Na votação realizada no plenário, 318 deputados se posicionaram a favor da derrubada do veto presidencial, enquanto 144 votaram contra. Para que a decisão seja confirmada, o veto ainda precisa ser analisado pelo Senado Federal do Brasil.
Debate entre parlamentares
Durante a sessão, a deputada Jandira Feghali criticou a posição majoritária da Câmara, afirmando que crimes contra a democracia devem ser tratados com rigor.
Segundo a parlamentar, os ataques às instituições não podem ser considerados infrações menores, pois colocam em risco direitos fundamentais garantidos pelo regime democrático.
Por outro lado, o deputado Alberto Fraga afirmou que o julgamento da suposta tentativa de golpe teria sido injusto e defendeu a revisão das penas aplicadas aos acusados.
Antes da votação, o presidente do Congresso, Davi Alcolumbre, decidiu fatiar o projeto. Com isso, foram retirados trechos que poderiam beneficiar criminosos comuns ao alterar regras de progressão de pena.
Motivo do veto presidencial
O veto havia sido imposto pelo presidente Luiz Inácio Lula da Silva sob a justificativa de que o projeto poderia reduzir punições para crimes contra o Estado Democrático de Direito.
De acordo com o Palácio do Planalto, a proposta seria inconstitucional e poderia representar um retrocesso no processo de consolidação da democracia brasileira após o período da ditadura.
O que prevê o projeto
O chamado PL da Dosimetria altera a forma de cálculo das penas quando os crimes de tentativa de golpe de Estado e de abolição violenta do Estado Democrático de Direito ocorrem no mesmo contexto.
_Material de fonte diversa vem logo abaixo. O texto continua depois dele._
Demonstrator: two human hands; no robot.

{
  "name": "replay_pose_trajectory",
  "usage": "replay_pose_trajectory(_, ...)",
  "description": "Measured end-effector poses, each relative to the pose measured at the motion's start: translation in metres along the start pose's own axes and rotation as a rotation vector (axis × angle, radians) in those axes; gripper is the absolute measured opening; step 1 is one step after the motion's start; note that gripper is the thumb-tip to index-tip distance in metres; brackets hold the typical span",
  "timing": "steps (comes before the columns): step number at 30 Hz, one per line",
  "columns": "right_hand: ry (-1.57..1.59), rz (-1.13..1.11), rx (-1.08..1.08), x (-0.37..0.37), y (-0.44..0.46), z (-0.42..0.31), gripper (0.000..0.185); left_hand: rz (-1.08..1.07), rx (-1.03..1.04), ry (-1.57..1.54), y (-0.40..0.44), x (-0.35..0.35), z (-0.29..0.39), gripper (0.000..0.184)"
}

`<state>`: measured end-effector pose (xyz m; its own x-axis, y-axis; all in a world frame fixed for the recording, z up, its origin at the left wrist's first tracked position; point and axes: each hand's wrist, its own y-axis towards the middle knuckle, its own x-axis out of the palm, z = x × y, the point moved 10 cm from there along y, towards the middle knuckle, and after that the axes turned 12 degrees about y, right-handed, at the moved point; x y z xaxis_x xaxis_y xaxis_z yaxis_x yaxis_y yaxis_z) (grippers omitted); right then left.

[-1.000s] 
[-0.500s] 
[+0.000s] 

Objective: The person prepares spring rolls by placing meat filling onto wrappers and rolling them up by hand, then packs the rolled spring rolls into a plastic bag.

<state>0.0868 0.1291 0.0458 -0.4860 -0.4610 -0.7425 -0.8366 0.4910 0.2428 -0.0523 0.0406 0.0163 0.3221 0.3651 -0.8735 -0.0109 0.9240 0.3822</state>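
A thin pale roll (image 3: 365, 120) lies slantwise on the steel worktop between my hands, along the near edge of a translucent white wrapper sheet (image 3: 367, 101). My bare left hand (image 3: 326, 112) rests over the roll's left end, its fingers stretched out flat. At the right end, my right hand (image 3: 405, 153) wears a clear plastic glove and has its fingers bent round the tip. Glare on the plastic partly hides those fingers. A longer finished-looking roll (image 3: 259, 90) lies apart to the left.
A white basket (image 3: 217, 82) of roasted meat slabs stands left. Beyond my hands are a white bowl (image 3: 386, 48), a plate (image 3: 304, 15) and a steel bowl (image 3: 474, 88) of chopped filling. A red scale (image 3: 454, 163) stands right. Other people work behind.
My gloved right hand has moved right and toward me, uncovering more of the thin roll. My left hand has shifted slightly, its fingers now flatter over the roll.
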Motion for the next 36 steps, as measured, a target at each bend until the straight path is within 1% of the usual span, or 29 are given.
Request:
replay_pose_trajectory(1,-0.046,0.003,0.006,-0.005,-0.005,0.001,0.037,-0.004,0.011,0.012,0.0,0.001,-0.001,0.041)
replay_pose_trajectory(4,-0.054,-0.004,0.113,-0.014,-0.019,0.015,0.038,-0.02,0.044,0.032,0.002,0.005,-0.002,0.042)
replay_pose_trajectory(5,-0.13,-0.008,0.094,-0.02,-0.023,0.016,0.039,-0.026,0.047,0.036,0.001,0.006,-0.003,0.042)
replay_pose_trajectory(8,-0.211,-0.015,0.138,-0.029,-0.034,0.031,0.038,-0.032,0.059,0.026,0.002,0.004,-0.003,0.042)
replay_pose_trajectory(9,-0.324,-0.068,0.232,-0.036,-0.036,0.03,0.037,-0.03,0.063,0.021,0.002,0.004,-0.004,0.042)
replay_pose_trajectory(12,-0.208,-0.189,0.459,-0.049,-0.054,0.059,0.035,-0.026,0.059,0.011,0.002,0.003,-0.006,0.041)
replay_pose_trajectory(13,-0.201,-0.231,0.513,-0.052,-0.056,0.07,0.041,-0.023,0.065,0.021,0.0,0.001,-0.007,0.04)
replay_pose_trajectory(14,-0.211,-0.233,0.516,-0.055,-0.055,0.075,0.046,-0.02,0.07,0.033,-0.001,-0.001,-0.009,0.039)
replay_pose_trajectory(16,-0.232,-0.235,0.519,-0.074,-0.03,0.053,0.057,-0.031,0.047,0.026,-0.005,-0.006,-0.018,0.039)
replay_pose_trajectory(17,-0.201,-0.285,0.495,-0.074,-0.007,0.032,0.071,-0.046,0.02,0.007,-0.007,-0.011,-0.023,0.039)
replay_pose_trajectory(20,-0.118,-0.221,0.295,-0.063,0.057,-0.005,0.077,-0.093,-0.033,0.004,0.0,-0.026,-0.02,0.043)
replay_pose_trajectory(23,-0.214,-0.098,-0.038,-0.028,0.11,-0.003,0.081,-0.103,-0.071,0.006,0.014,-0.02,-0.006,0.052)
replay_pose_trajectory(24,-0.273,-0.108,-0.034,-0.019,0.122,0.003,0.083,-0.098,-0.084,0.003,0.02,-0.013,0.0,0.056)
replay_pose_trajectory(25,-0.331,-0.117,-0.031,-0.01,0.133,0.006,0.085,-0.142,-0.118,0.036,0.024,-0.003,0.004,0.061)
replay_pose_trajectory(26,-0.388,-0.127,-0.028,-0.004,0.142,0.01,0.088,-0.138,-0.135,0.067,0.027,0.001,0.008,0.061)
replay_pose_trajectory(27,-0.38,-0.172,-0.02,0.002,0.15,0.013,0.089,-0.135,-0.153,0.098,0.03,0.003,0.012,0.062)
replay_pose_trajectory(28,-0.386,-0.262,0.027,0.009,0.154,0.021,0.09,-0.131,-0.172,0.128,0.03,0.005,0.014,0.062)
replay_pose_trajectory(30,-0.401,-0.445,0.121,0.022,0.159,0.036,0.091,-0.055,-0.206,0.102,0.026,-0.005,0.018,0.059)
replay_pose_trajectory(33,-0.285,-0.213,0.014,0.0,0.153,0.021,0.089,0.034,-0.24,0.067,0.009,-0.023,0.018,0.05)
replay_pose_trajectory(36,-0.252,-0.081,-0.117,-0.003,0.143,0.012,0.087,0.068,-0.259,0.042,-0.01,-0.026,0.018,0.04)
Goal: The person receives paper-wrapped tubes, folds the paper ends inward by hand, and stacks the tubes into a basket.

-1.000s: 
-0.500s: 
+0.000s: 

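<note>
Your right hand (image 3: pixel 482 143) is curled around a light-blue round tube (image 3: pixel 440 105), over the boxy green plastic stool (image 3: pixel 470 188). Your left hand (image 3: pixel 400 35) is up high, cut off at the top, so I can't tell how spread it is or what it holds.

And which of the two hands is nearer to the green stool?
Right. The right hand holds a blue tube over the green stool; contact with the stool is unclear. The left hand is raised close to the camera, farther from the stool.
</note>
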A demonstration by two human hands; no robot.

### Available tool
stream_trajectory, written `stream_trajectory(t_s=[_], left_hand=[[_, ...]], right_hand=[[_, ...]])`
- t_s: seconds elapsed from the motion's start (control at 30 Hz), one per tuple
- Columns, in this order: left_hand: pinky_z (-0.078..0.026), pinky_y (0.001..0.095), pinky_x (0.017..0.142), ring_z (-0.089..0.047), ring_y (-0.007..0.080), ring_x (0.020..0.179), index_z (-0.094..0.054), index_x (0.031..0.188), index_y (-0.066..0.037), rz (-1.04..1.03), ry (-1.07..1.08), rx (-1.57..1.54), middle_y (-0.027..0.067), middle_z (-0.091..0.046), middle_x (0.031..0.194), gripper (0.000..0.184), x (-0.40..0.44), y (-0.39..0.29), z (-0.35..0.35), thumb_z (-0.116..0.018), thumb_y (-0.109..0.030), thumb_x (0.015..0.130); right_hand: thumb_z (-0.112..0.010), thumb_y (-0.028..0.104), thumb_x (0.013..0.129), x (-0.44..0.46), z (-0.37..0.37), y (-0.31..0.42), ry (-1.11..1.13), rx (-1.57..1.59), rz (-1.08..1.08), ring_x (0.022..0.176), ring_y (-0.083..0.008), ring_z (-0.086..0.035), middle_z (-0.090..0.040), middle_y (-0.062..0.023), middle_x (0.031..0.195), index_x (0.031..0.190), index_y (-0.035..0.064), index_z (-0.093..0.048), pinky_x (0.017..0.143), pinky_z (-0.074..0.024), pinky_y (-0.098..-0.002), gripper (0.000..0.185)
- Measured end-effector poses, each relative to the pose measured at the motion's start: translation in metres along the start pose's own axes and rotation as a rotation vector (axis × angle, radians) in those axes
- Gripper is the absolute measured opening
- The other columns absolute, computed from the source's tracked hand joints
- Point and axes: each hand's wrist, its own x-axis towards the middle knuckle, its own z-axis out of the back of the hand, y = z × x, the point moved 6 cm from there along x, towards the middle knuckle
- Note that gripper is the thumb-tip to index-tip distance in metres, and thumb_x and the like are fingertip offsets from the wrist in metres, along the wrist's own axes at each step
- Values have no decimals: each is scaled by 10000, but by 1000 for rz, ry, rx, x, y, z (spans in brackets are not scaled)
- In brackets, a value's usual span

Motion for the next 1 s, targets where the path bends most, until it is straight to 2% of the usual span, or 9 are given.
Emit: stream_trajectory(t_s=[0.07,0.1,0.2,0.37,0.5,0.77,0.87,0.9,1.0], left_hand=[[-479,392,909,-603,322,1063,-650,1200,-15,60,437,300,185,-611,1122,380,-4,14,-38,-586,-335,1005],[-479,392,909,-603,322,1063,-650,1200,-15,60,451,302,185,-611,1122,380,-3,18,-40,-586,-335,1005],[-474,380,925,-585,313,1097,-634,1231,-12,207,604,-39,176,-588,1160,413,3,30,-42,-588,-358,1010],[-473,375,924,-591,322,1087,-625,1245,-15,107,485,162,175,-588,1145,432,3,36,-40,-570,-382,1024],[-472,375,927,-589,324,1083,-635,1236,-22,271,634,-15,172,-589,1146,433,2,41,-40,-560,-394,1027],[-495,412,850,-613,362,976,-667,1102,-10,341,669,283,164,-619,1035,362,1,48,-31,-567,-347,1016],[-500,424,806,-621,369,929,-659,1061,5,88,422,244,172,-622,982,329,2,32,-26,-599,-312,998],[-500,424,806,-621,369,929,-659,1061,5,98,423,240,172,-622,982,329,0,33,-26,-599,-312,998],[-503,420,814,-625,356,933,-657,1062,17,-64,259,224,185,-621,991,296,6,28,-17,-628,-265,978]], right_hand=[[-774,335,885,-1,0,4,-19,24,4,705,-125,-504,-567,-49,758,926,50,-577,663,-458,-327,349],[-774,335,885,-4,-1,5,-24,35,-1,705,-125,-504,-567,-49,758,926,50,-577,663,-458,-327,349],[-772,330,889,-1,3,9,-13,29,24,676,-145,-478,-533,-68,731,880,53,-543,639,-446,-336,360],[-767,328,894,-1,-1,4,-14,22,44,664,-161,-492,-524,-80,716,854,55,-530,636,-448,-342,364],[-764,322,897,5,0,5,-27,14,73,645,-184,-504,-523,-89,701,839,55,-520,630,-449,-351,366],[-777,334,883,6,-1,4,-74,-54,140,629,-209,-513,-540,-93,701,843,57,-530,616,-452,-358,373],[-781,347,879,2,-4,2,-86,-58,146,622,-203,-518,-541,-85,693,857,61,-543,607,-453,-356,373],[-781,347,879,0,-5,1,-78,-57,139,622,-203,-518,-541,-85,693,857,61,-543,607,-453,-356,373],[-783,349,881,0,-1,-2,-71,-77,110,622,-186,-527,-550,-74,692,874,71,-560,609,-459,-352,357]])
Pela proposta, em vez de somar as penas previstas para cada crime, a Justiça passaria a aplicar apenas a pena mais grave entre eles.
Caso o veto seja definitivamente derrubado pelo Congresso, a mudança poderá beneficiar condenados pelos ataques de janeiro de 2023, incluindo o ex-presidente Jair Bolsonaro e ex-integrantes de seu governo, como Walter Braga Netto, Augusto Heleno, Paulo Sérgio Nogueira e Almir Garnier.